狄南齐彻底对之无可奈何,喊道:“我就不给你。你又怎么样?!恩?!我就给你个勒勒车,你爱上哪上哪?!”说完大步就走,走到一半又回来,再次说:“你别当我说着玩,这次你去庆德。我就让你二叔开你的籍。没有我家在背后撑着,你看他龙青云舍得嫁女儿给你?”
“她不乐意嫁,我还不一定乐意娶。”飞鸟又一次怒吼,“我知道你想说,钱和百姓都是你和二叔挣聚地,和我阿爸没关系。别想拿这个威胁我,我还是要拨那个福安的皮!给你说,我早就想和你们势不两立了。打着为阿爸的牌子,想自己称王争霸。你以为我不知道?”
“好!有这一句,你二叔的心也非碎掉不可。”狄南齐吓了一跳,知道这话是说不得,这就又急又气,几乎说不出话了,觉得自己再不走,非气死在这里不成,只好恨恨而去,坚定自己的打算。
第一部 刀花马浪 第五卷 山高经行云漠漠,冲冠一怒家国仇 第四十一节
过了个次日。飞鸟依旧被人安排了行程。同行的夏侯飞孝还带了他三叔写给夏侯武律的信。飞鸟本来可以看的,但他并没有看。他觉得一定是要剥夺他继承家业的权力,却也赌气不放在心上。
在八六七年七月,他和数千大军护送狄南堂的骸骨到达庆德。此时,正是庆德“割鹿会盟”延长的又一历史阶段,城门外已经有大队按一定等级秩序站立着,等待着。飞鸟远远看万人肃穆,刀枪成林,没有一个人稍稍动一动,自己形同走肉的心才跳动几下。
在这迎接的阵营里,夏侯武律动用过了秦汾,让他在众人面前对天叩首,再焚香、再叩首,又洒酒叩首。不少军阀的使者人在这,心中却已能感觉到莫大的羞辱。不少人把目光瞄向秦纲,见他一动不动,也都不动生色地忍受,跟从而拜。
金鼓缓慢有节奏地擂响九遍,无风酷暑,旗帜低垂不振。飞鸟随即被或真或假的庄穆感染,念起父亲,心中悲伤,都不知道自己怎么入城了。只在进城后想及在某些事情上有点自作孽的秦汾,又鄙视又痛快。

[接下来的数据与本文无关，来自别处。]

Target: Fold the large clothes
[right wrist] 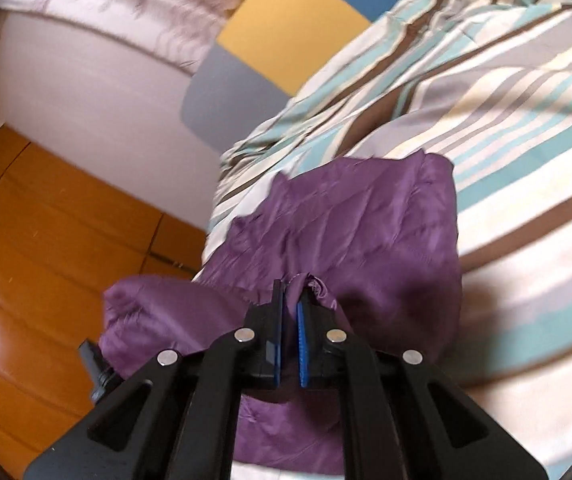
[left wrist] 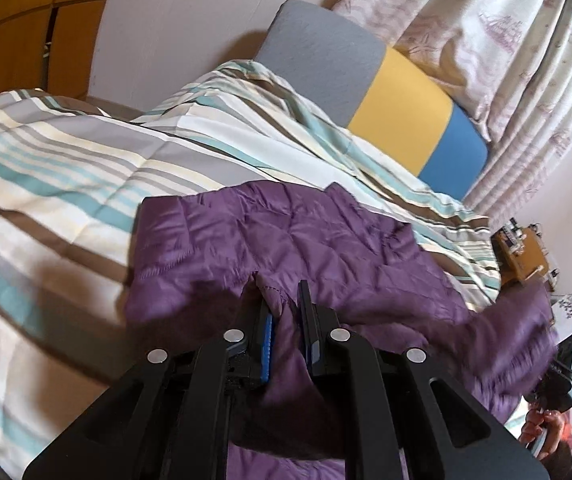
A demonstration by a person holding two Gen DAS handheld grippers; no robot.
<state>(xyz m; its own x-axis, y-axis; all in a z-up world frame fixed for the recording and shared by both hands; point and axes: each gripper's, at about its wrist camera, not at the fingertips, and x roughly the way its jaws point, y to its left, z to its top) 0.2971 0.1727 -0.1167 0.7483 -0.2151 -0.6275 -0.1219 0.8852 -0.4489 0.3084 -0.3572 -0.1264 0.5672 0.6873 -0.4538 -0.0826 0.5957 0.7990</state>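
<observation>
I have the purple quilted jacket point(left wrist: 294, 248) pinched in both grippers, and it lies across the striped duvet point(left wrist: 45, 152) of the bed, its far part spread flat toward the headboard cushion point(left wrist: 402, 120) while the near part lifts up into my hold. My left gripper point(left wrist: 283, 304) is clamped on a bunched ridge of the fabric, which fills the gap between the fingers. My right gripper point(right wrist: 290, 300) is closed almost fully on a thinner gathered edge, with a small puckered knot of cloth poking out beside the blue pad.

In the left wrist view the right side of the jacket trails off the bed's edge toward my other hand point(left wrist: 542, 432), and it looks blurred, so I judge it is in motion. In the right wrist view a puffed sleeve or corner point(right wrist: 145, 312) hangs loose over the orange floor point(right wrist: 45, 240), beyond the bed's side.

The jacket seems light and padded, soft enough to drape but springy, so I expect folds to puff back open unless pressed down. The shell is shiny and probably slick; a shallow pinch could slide off. I would hold at stitched seams or hems, where the cloth is thicker and gives the pads something to bite. The hanging part may drag the rest off the bed if I let go of it early.
</observation>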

午后,他在一所宫苑里见到了夏侯武律。眼前的夏侯武律一身玄衣,头戴冕旒,腰挂宝剑,雄勃而立,脸色略有沉色,的确让人不敢正视。飞鸟见飞孝都要撅着屁股磕头,口里不伦不类地大喊:“阿爸千岁,千岁,千千岁!”有点发愣,紧接着就给了他一脚,教训说:“再千岁还是你阿爸!”说到这里,他这就上前喊:“二叔。随便喊个二妈,给弄点吃的!你侄子是不能乱给你磕头,免得磕给哪国的国王了。”

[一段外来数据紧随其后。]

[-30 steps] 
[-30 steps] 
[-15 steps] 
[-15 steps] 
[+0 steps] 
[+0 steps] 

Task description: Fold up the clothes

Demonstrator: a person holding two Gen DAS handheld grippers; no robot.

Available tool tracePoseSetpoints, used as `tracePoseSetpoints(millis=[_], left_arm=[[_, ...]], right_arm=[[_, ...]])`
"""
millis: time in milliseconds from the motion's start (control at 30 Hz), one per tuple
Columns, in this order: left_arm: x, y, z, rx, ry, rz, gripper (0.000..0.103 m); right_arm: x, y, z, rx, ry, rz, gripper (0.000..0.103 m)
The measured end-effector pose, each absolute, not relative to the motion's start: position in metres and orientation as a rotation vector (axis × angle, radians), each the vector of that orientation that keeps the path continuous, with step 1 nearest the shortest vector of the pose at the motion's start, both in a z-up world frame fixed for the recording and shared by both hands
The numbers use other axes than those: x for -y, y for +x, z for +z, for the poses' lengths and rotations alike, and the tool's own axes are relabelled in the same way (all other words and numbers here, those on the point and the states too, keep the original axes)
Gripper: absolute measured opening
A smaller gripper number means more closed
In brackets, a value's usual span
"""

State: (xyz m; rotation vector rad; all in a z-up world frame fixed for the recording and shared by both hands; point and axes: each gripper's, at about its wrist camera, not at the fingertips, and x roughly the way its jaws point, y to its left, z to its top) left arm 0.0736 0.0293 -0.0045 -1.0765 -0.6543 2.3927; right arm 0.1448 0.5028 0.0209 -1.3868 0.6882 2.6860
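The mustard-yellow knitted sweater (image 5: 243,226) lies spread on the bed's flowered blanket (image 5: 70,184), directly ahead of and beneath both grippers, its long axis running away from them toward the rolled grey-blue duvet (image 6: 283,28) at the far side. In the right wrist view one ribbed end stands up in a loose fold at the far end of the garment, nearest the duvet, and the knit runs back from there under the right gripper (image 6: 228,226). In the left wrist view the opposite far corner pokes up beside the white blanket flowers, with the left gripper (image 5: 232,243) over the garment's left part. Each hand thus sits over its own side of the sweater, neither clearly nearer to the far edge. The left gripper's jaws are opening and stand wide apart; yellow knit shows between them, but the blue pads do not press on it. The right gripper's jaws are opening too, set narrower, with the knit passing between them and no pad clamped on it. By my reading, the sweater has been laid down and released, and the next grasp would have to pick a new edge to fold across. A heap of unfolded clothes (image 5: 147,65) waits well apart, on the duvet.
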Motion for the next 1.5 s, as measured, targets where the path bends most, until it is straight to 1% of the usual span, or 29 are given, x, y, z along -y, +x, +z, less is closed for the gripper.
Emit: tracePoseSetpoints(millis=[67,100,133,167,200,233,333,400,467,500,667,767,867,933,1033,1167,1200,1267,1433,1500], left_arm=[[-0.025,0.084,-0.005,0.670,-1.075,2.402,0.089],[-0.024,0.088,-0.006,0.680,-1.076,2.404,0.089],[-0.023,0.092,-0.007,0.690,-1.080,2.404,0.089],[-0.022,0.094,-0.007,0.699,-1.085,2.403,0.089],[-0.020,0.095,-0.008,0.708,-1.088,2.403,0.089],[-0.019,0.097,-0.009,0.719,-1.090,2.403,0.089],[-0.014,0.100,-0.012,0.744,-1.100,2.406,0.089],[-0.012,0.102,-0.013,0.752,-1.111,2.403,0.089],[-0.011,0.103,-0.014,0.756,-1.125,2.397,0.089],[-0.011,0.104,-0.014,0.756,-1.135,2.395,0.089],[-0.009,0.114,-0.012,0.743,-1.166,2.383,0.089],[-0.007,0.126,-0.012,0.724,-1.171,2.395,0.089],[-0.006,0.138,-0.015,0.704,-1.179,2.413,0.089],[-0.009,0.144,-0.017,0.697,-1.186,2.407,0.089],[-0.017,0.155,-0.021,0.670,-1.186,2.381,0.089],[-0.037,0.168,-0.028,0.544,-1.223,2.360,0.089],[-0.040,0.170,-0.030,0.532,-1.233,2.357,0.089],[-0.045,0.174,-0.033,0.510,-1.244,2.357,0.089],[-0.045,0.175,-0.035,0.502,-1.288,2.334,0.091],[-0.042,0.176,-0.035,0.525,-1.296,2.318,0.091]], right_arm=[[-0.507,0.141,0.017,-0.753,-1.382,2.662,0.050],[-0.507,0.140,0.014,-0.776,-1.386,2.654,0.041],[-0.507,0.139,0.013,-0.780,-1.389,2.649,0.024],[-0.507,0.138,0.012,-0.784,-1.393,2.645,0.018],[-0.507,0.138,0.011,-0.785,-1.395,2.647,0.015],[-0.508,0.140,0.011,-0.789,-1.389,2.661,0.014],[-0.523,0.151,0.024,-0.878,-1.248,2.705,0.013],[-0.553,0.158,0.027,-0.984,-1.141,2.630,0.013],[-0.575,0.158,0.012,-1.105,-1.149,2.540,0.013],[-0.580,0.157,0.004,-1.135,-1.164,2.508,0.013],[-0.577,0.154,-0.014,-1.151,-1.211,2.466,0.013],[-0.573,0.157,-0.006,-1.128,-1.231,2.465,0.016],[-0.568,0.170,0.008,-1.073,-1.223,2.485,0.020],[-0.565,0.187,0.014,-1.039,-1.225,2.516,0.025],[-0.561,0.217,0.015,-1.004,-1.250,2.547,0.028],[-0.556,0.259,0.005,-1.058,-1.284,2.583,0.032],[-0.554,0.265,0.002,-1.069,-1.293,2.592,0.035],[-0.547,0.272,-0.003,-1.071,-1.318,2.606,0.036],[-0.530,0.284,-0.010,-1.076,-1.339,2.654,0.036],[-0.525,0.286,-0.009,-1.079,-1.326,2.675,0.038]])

夏侯武律即惊讶又头疼。这才明白自家老三怎么想把他赶回老家,但也不予理会,随即就严肃地说:“你三叔说了。你的性格不适合做家族的继承人。我还是要问问你!你可知道,你放弃之后,以后再也没有机会拥有?”
飞鸟略有点心酸,暗说:“还不是你们说了算?我阿爸也没这么说过。我也不需你们一金一银。大丈夫何患无家,又何患无妻?!我便要闯出一番天下,到时让你们好好瞧瞧,我是怎么横行天下。”
夏侯武律见他不声不响,只好又说:“这也是为你好!世间人心之艰险非你所及。也许什么也没有了。你才能看清这个世界的样子!你要明白,你三叔全是为你好!”
“那你呢?二叔?!”飞鸟略带讽刺地问。“我不要一分一厘,只要一个装粮食和用具的勒勒车!”
飞孝一直在憋着劲,随即大嚷:“我也要一个勒勒车!别以为我不知道。没了我阿哥,你就可以做你的可汗!”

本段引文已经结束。